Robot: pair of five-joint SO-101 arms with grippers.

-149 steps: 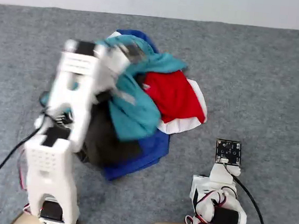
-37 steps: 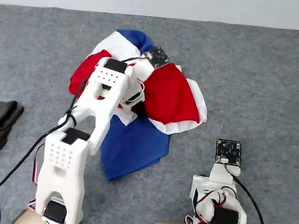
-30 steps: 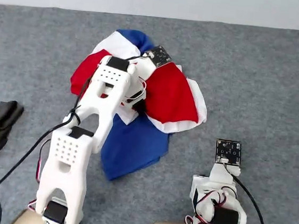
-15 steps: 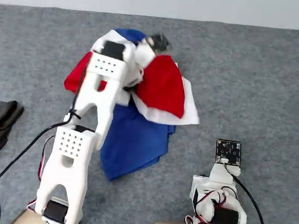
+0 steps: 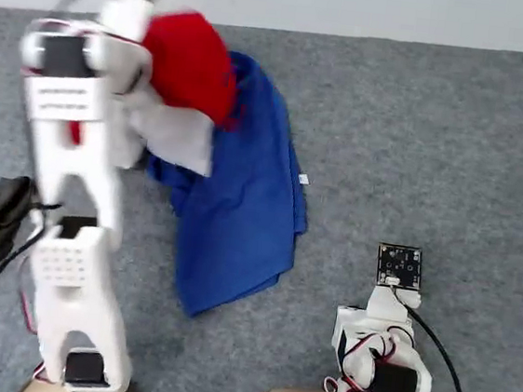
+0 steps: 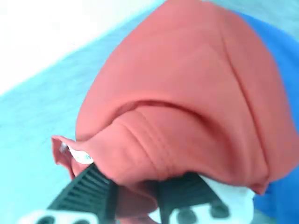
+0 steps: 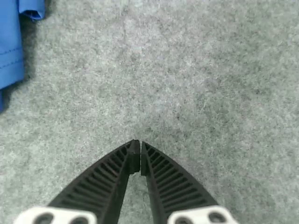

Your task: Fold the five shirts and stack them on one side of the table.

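1. The red-and-white shirt (image 5: 189,62) is clamped, bunched, between the fingers of the left gripper (image 6: 135,193) and held up at the table's (image 5: 434,158) far left.
2. The blue shirt (image 5: 241,213) is spread on the table just beside it.
3. The right gripper (image 7: 140,158) is pressed closed over bare table, near the blue shirt's corner.

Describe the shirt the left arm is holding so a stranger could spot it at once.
On the grey table, find the tall white left arm. Bunched in its hand, lifted off the surface, hangs the red-and-white shirt. It is the only red garment and the only one held up; the blue shirt beside it lies on the table.
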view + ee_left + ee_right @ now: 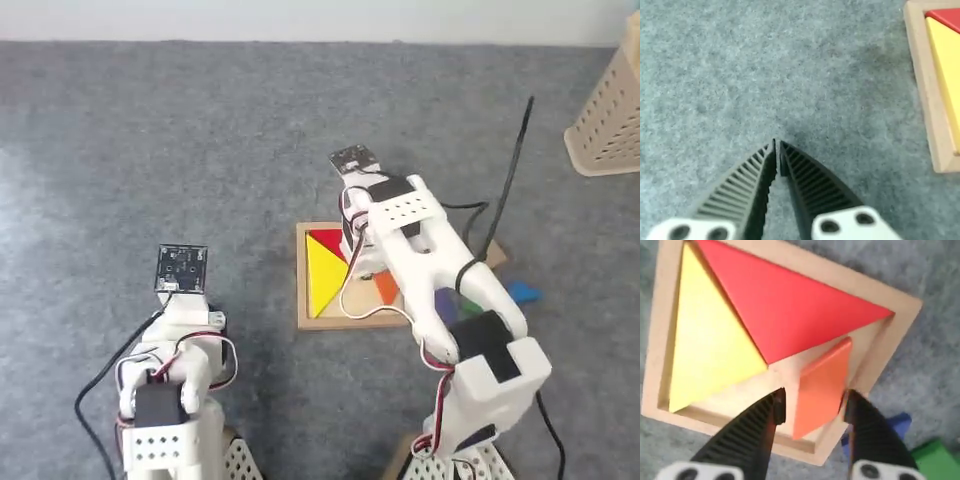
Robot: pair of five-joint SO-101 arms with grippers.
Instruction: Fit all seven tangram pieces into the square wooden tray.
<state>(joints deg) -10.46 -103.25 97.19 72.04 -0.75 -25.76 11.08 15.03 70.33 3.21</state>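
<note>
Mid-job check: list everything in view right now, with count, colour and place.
tray: 1, wood, middle of mat
large triangles: 2, yellow and red, in tray, edges together
orange piece: 1, in tray beside the triangles
blue piece: 1, on mat outside tray
green piece: 1, on mat next to blue
purple piece: 1, partly hidden by an arm
basket: 1, beige, far corner
mat: 1, grey, covers table
left hand: 1, shut, over bare mat beside tray
right hand: 1, open, straddling orange piece

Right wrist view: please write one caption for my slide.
Open right gripper straddles the orange piece in the wooden tray beside the red triangle and yellow triangle.
</note>
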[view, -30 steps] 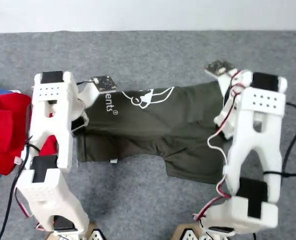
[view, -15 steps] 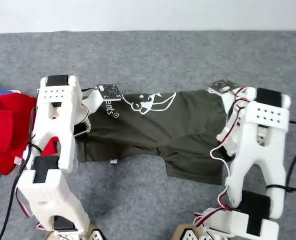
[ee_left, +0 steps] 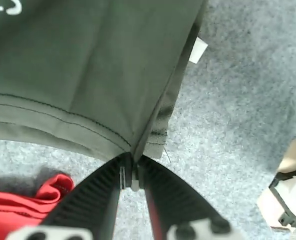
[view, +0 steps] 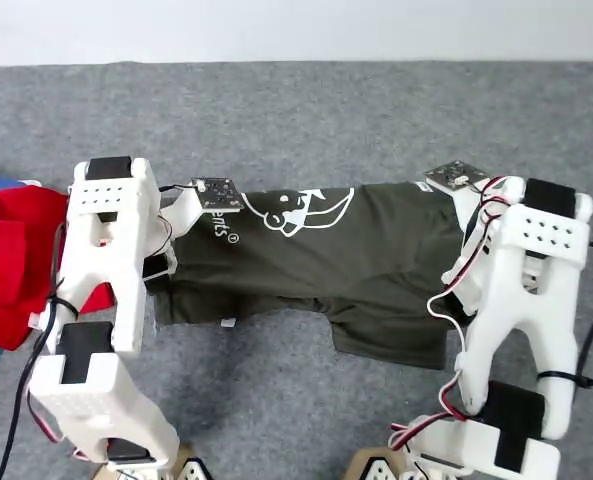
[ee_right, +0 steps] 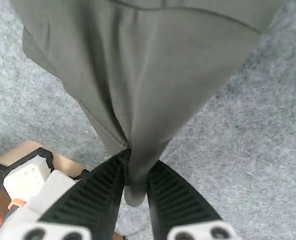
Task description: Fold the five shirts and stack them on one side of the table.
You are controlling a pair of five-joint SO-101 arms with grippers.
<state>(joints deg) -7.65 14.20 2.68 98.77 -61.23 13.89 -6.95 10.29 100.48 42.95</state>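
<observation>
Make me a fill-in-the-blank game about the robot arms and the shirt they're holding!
The shirt stretched between the two arms is dark ____.
The left end effector and the right end effector are both ____ on its fabric.
The drawing printed on it is ____.
The cloth pile beside the left arm is mostly ____.
Missing words: green, shut, white, red.
</observation>
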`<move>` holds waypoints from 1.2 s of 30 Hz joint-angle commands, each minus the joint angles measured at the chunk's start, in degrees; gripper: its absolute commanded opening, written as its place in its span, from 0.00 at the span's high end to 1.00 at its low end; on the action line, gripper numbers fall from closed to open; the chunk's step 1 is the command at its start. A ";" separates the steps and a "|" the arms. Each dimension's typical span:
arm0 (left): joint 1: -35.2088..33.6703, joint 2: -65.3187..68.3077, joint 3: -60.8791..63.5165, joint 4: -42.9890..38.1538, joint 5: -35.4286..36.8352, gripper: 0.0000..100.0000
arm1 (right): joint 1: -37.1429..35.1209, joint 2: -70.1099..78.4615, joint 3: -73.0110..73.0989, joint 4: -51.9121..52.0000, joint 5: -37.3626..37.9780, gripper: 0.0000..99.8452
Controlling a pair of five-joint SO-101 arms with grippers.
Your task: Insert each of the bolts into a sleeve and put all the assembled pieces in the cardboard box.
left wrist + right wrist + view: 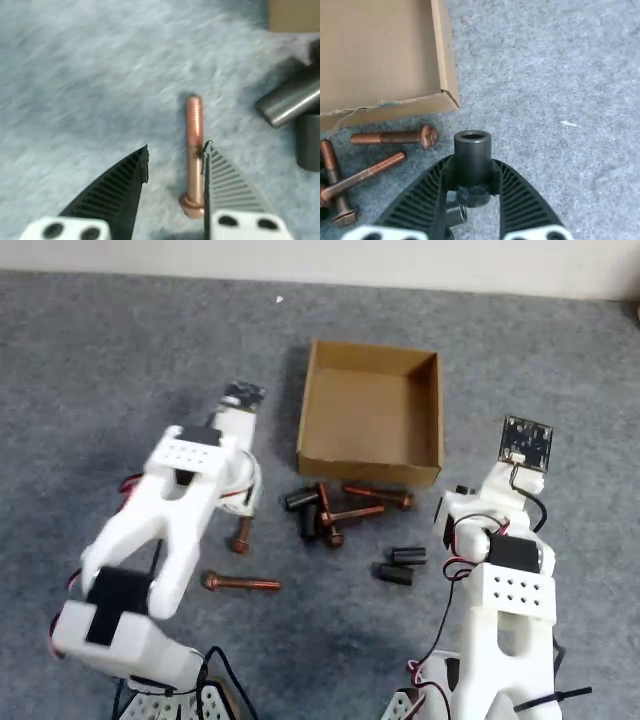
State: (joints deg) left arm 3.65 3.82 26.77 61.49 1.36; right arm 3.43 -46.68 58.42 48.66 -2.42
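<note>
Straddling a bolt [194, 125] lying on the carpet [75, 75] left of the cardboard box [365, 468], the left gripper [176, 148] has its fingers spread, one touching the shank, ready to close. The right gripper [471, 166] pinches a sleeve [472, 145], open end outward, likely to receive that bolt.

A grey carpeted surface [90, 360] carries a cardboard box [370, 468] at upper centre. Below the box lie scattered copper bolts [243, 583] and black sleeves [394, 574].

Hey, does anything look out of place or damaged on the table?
Nothing spilled or broken. The near edge of the cardboard box looks slightly frayed, and bolts and sleeves lie crisscrossed in a heap in front of it.
</note>
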 commanded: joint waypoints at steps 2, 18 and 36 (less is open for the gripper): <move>-0.84 -12.79 -2.07 3.16 -5.01 0.81 | 0.66 -1.71 -0.31 -1.71 -0.35 0.99; 1.10 0.84 -1.98 2.11 -8.79 0.81 | 0.57 -1.45 -0.22 -1.71 -0.26 0.99; 2.68 15.34 -17.71 10.02 2.37 1.00 | 0.57 -1.36 -0.22 -1.71 -0.26 0.99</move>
State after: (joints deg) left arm 6.46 19.12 15.08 68.44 1.98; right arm 3.43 -46.68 58.42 48.66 -2.42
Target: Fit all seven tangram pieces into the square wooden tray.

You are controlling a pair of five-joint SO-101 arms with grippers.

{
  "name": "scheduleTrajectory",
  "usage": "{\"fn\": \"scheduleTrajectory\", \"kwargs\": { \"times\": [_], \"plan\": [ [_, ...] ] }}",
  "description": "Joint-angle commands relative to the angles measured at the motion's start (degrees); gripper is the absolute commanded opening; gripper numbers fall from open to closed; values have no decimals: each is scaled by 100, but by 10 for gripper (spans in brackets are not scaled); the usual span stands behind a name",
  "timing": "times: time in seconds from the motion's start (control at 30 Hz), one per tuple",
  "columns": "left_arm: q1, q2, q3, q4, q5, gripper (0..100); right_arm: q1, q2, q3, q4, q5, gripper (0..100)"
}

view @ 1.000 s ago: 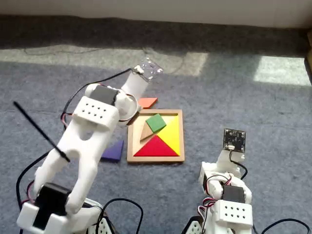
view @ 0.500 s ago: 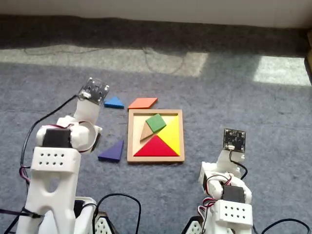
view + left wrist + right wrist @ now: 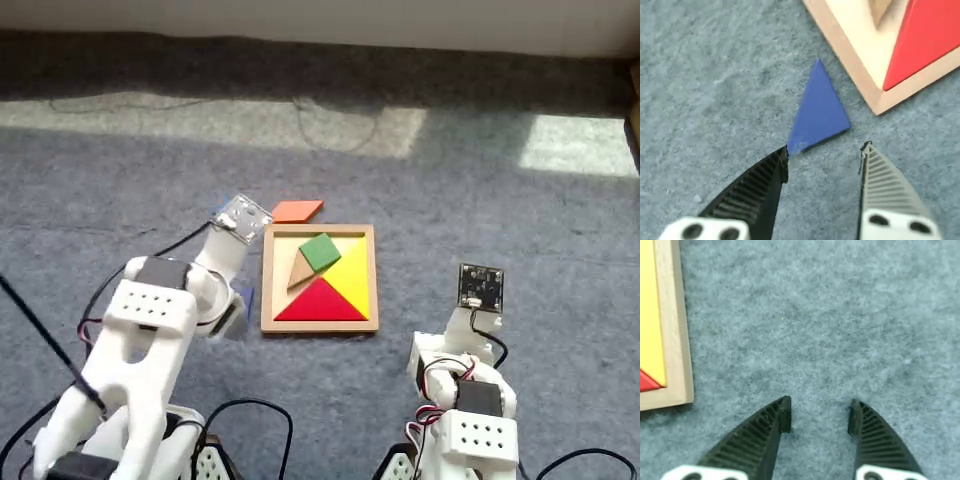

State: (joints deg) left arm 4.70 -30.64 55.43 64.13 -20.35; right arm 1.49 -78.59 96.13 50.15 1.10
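The step in hand looks like the pick-up of the blue triangle (image 3: 817, 112). It is lying flat on the grey carpet (image 3: 450, 180) at the square wooden tray's (image 3: 268, 290) 8 o'clock, just beside the rim. The left claw (image 3: 825, 148) is hanging over it with its jaws spread and pinching nothing. The black finger (image 3: 765, 185) is sitting just beside one corner of the piece. An orange parallelogram (image 3: 297, 211) is waiting on the carpet at the tray's 11 o'clock.

Inside the tray, a red triangle (image 3: 318, 300) is filling the 6 o'clock side and a yellow triangle (image 3: 352, 275) the 3 o'clock side. A green square (image 3: 320, 251) and a tan triangle (image 3: 300, 272) are sitting between them. So the task is roughly half done.

The next move probably calls for lowering the claw, shifting it so both fingers straddle the thin piece, then closing on its edges.

The right claw (image 3: 819, 420) is resting spread and empty above bare carpet at the tray's 4 o'clock.
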Motion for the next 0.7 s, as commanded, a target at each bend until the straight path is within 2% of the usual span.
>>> {"fn": "scheduleTrajectory", "kwargs": {
  "times": [0.0,0.13,0.37,0.67],
  "plan": [
    [303,558,-75,-457,-114,245,119,4,92,-154,53,202],
    [207,1446,-418,-651,-114,245,127,4,92,-154,53,202],
    [198,2624,-1420,-369,-97,239,127,4,92,-154,53,202],
    [198,2897,-1657,-352,-88,126,127,4,92,-154,53,202]
  ]
}}
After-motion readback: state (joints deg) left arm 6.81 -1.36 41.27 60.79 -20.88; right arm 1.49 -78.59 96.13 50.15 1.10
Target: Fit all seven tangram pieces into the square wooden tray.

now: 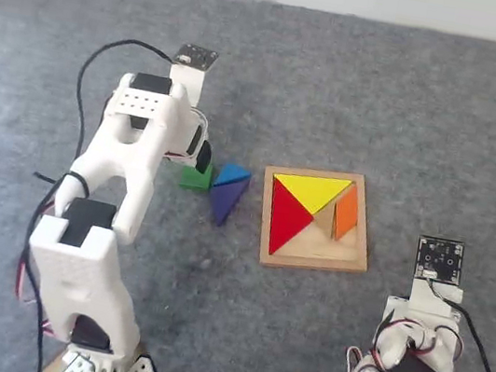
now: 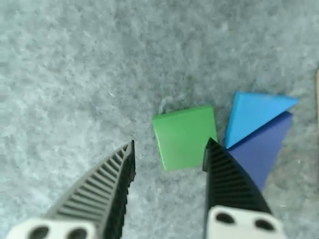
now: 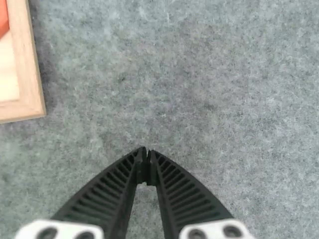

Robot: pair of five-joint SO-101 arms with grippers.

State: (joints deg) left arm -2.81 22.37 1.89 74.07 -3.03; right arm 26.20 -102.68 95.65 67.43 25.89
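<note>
Beside the square wooden tray, on grey carpet, the green square lies just beside the blue triangle. The left gripper hangs wide open above it, apparently to grasp it. The right gripper, closed and empty, sits clear.

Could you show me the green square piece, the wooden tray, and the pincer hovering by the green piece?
Green square tangram piece [image 2: 185,137]: left wrist view, middle of its top face.
Square wooden tray [image 1: 316,262]: high view, the rim nearest the arms.
Left black toothed pincer [image 2: 170,142]: left wrist view, midway between its open fingertips.
</note>
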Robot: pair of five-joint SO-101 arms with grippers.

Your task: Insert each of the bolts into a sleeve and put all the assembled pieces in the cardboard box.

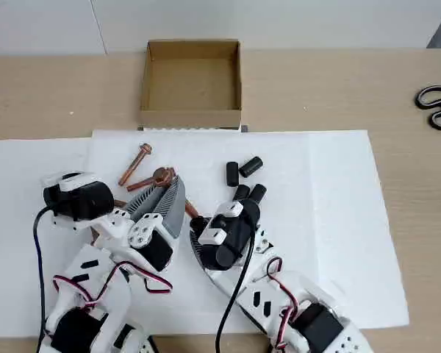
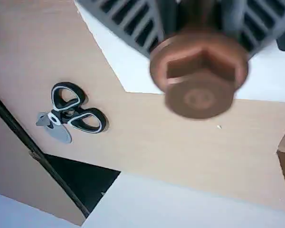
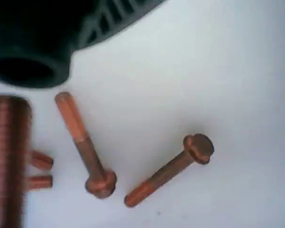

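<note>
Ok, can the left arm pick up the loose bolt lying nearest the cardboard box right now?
Probably not yet. The left arm's fingers are shut on a bolt, so nothing is free to grip. The loose bolt itself lies uncovered on the white paper close by.

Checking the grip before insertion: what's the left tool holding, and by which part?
A bolt, by its shank; the head sticks out past the left tool.

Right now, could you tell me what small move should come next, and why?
Probably line the threaded end of the bolt up with the open mouth of the sleeve and ease it in. The left gripper is shut on the bolt, the right gripper seems to hold the sleeve, and the shank lies beside that mouth, not inside.
</note>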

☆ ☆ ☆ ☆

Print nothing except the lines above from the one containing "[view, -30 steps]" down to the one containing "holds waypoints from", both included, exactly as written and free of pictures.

[view, -30 steps] 
[view, -15 steps] 
[ee_left, +0 steps] 
[view, +0 steps] 
[ee_right, +0 steps] 
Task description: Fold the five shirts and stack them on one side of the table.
You are controlling a pair of five-joint SO-101 arms with grippers.
<state>(joints deg) -7.65 14.20 2.68 98.77 -61.23 13.89 -6.95 10.29 100.48 42.95</state>
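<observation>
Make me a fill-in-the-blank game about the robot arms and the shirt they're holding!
The shirt stretched between the two arms is dark ____.
The left end effector and the right end effector are both ____ on its fabric.
The drawing printed on it is ____.
The cloth pile beside the left arm is mostly ____.
Missing words: green, shut, white, red.
</observation>
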`<move>` holds waypoints from 1.2 s of 30 Hz joint-angle commands, each minus the joint angles measured at the chunk's start, in degrees; gripper: its absolute commanded opening, written as its place in its span, from 0.00 at the span's high end to 1.00 at its low end; on the action line, gripper numbers fall from closed to open; the chunk's step 1 is the command at its start. A ";" separates the steps and a "|" the arms. Each dimension's typical span:

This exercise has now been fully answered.